Non-GAAP Financial Measures and Definitions
In this press release, we refer to Adjusted Operating Income, Adjusted EBITDA, Adjusted EBITDA (Excluding Political), Adjusted Net Income and Adjusted Net Income Per Share which are financial measures that have not been prepared in accordance with generally accepted accounting principles in the United States (“GAAP”).

We define Adjusted Operating Income by Segment as operating income by segment before the deduction of depreciation and amortization, stock-based compensation, corporate expenses, transaction costs, business realignment costs, impairments and net loss (gain) on sale and retirement of assets. We define Adjusted EBITDA as net income before the deduction of income taxes, interest expense, net, gain on repurchases of debt, transaction and business realignment costs, depreciation and amortization, stock-based compensation, impairments, net loss (gain) on sale and retirement of assets and other expense (income) net.
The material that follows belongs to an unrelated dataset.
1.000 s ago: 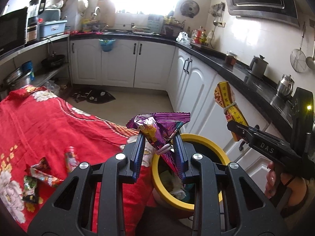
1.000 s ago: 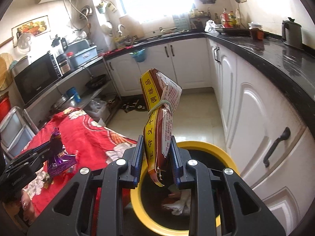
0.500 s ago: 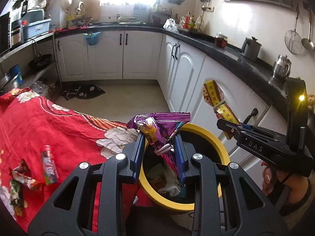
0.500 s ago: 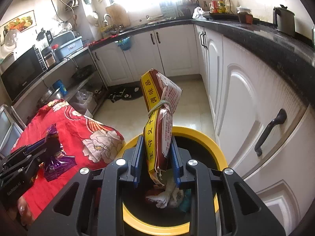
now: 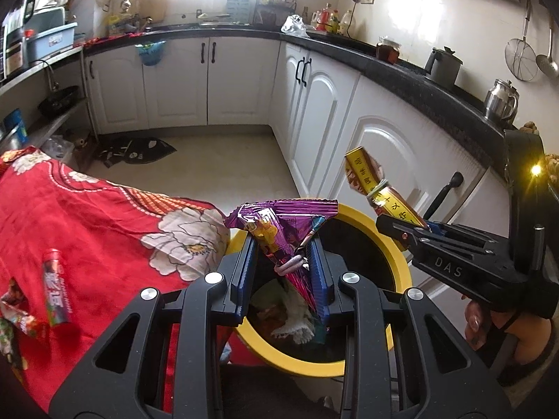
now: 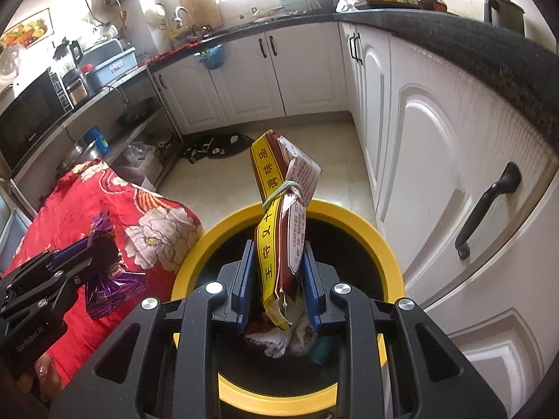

We define Adjusted EBITDA (Excluding Political) as Adjusted EBITDA less political net revenue, net of a fifteen percent deduction to account for estimated national representative firm fees, music licensing fees and sales commissions expense. Adjusted Net Income is defined as net income before the deduction of transaction and business realignment costs, impairments, gains on sale of investments, change in fair value of investment, net loss (gain) on sale and retirement of assets, gain on repurchases of debt, gain on sale of digital assets, gain on insurance recoveries and net income attributable to non-controlling interest, net of income taxes stated at the Company’s applicable statutory effective tax rate. Adjusted Net Income Per Share is defined as Adjusted Net Income divided by the weighted average shares outstanding. We define Net Leverage as our total outstanding indebtedness, net of our total cash balance as of September 30, 2024, divided by our Adjusted EBITDA for the twelve months ended September 30, 2024. These measures do not represent, and should not be considered as alternatives to or superior to, financial results and measures determined or calculated in accordance with GAAP. In addition, these non-GAAP measures are not based on any comprehensive set of accounting rules or principles. You should be aware that in the future we may incur expenses or charges that are the same as or similar to some of the adjustments in the presentation, and we do not infer that our future results will be unaffected by unusual or non-recurring items. In addition, these non-GAAP measures may not be comparable to similarly-named measures reported by other companies.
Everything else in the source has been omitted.